TASK STATEMENT —
In the listing below, find the line with "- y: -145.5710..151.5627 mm" and the line with "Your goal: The". Repeat those two lines and all lines between them exactly.

· · · · · · ·

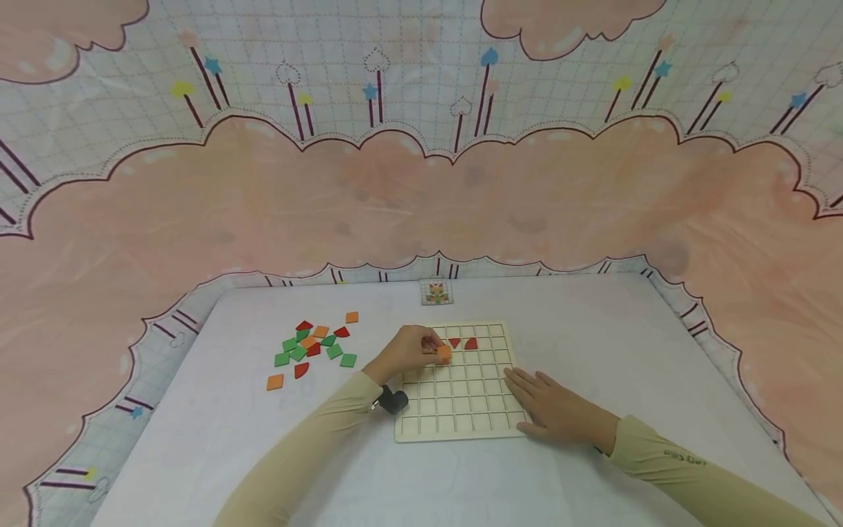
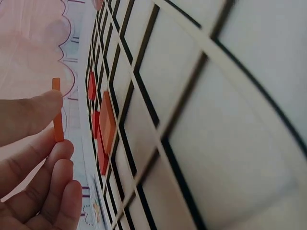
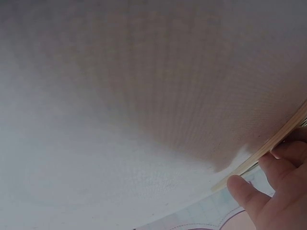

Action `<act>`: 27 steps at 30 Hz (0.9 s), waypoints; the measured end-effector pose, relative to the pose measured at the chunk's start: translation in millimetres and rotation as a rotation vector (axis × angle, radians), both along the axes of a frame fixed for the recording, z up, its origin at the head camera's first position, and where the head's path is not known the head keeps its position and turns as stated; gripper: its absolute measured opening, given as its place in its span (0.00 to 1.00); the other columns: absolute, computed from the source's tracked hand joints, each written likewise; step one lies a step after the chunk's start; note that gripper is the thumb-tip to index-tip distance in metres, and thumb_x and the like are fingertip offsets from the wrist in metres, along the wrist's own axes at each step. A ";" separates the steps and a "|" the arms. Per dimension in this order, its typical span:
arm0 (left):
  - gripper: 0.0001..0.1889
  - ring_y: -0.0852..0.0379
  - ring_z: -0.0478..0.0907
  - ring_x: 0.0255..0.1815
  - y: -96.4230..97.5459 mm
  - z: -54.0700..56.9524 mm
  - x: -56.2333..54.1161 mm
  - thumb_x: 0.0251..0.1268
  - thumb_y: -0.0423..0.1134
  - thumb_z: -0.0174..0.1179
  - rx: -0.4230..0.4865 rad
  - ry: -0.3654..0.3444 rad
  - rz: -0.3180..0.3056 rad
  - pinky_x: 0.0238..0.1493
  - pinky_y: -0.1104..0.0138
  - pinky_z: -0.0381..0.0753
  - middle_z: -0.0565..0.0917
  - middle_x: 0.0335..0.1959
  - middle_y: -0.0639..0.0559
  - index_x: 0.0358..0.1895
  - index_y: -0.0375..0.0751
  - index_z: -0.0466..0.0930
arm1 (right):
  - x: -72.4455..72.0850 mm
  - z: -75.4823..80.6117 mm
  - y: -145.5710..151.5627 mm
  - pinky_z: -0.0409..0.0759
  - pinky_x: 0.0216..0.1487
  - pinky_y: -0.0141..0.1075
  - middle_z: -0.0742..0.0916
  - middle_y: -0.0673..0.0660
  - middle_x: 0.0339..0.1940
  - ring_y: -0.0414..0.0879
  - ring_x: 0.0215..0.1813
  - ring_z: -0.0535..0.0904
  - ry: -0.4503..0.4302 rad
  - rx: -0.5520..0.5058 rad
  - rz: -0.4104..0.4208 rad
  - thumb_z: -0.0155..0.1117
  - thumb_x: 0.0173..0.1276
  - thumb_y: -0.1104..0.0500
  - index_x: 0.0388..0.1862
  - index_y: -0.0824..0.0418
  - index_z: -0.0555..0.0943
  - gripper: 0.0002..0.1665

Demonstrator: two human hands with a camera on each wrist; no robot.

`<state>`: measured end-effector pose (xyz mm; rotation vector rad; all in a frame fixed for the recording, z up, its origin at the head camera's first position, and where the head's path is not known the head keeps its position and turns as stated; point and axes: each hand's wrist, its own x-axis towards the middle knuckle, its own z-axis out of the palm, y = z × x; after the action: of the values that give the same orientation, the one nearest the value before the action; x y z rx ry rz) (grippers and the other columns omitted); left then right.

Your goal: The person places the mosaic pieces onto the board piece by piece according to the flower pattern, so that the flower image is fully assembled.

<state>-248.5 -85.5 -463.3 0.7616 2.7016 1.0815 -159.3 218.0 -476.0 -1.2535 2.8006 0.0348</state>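
Observation:
My left hand (image 1: 413,347) pinches an orange square tile (image 2: 58,125) between thumb and fingers, above the upper left part of a pale wooden grid board (image 1: 461,406). The left wrist view has the held tile edge-on, apart from the board. Another orange tile (image 2: 108,122) sits on the grid there beside several red pieces (image 2: 101,155). From the head view, a red triangle (image 1: 455,342) and a red quarter-round piece (image 1: 471,344) show near the top row. My right hand (image 1: 560,410) rests on the board's right edge, fingers extended.
Loose green, red and orange pieces (image 1: 298,353) are scattered on the white table (image 1: 197,439) left of the board. A small card (image 1: 437,293) with a coloured picture lies behind the board. Patterned cloth (image 1: 421,197) rises behind the table.

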 end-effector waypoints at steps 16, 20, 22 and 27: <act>0.08 0.61 0.75 0.33 23.2 -3.4 -7.5 0.51 0.34 0.69 -0.064 0.005 -0.066 0.39 0.69 0.76 0.84 0.31 0.49 0.35 0.35 0.85 | -0.6 -3.1 1.7 0.62 0.68 0.54 0.61 0.63 0.74 0.57 0.74 0.57 -0.012 -0.013 -0.006 0.50 0.70 0.41 0.72 0.68 0.57 0.43; 0.08 0.62 0.75 0.32 22.5 -7.1 -9.0 0.48 0.33 0.70 -0.044 0.019 -0.092 0.39 0.70 0.76 0.83 0.30 0.52 0.34 0.35 0.84 | -0.2 -2.2 1.6 0.64 0.67 0.54 0.63 0.64 0.74 0.58 0.73 0.59 0.008 -0.027 0.007 0.51 0.69 0.41 0.71 0.69 0.58 0.42; 0.09 0.61 0.75 0.32 22.9 -8.0 -9.7 0.47 0.33 0.70 -0.058 0.019 -0.090 0.38 0.70 0.76 0.84 0.30 0.52 0.34 0.36 0.85 | 0.2 -1.9 2.0 0.65 0.66 0.54 0.64 0.65 0.73 0.59 0.73 0.61 0.026 -0.040 0.019 0.52 0.69 0.42 0.70 0.70 0.59 0.42; 0.08 0.59 0.77 0.34 25.5 -8.2 -10.8 0.50 0.34 0.69 -0.111 0.017 -0.065 0.39 0.69 0.77 0.85 0.32 0.49 0.35 0.36 0.86 | 0.6 -1.5 2.8 0.64 0.66 0.54 0.64 0.64 0.73 0.58 0.73 0.60 0.024 -0.038 0.021 0.52 0.69 0.42 0.70 0.70 0.59 0.42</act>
<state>-259.3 -60.0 -471.5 0.8363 2.7036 0.9072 -158.6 220.8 -477.5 -1.2994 2.8219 -0.0026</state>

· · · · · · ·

ANSWER SECTION —
  - y: -145.5710..151.5627 mm
  - pinky_z: -0.0409..0.0759
  - pinky_x: 0.0216..0.1487
  - pinky_y: -0.0141..0.1075
  - middle_z: -0.0742..0.0916
  - middle_y: -0.0673..0.0660
  - middle_x: 0.0339..0.1940
  - ring_y: -0.0414..0.0879
  - ring_x: 0.0215..0.1813
  - ring_z: -0.0535..0.0904
  - ry: -0.4503..0.4302 rad
  - rx: -0.5520..0.5058 rad
  - rz: -0.4104..0.4208 rad
  - thumb_z: -0.0155..0.1117
  - thumb_x: 0.0173..0.1276
  - thumb_y: -0.1104..0.0500
  - index_x: 0.0388..0.1862
  - index_y: -0.0824..0.0418
  - index_z: -0.0555..0.0943
  - gripper: 0.0002..0.1665

Demonstrator: two human hands with a camera on each wrist; no robot.

`<state>`: measured end-effector pose (xyz mm; rotation vector rad; all in a frame fixed for the recording, z up, its origin at the head camera's first position, and where the head's path is not known the head keeps its position and turns as stated; point and axes: each hand's wrist, its own x-axis towards the middle knuckle, its own z-axis out of the palm, y = z × x; after the action: of the values that give the same orientation, the one nearest the value before the action; x y z rx ry rz) (grippers and the other columns omitted); left then right.

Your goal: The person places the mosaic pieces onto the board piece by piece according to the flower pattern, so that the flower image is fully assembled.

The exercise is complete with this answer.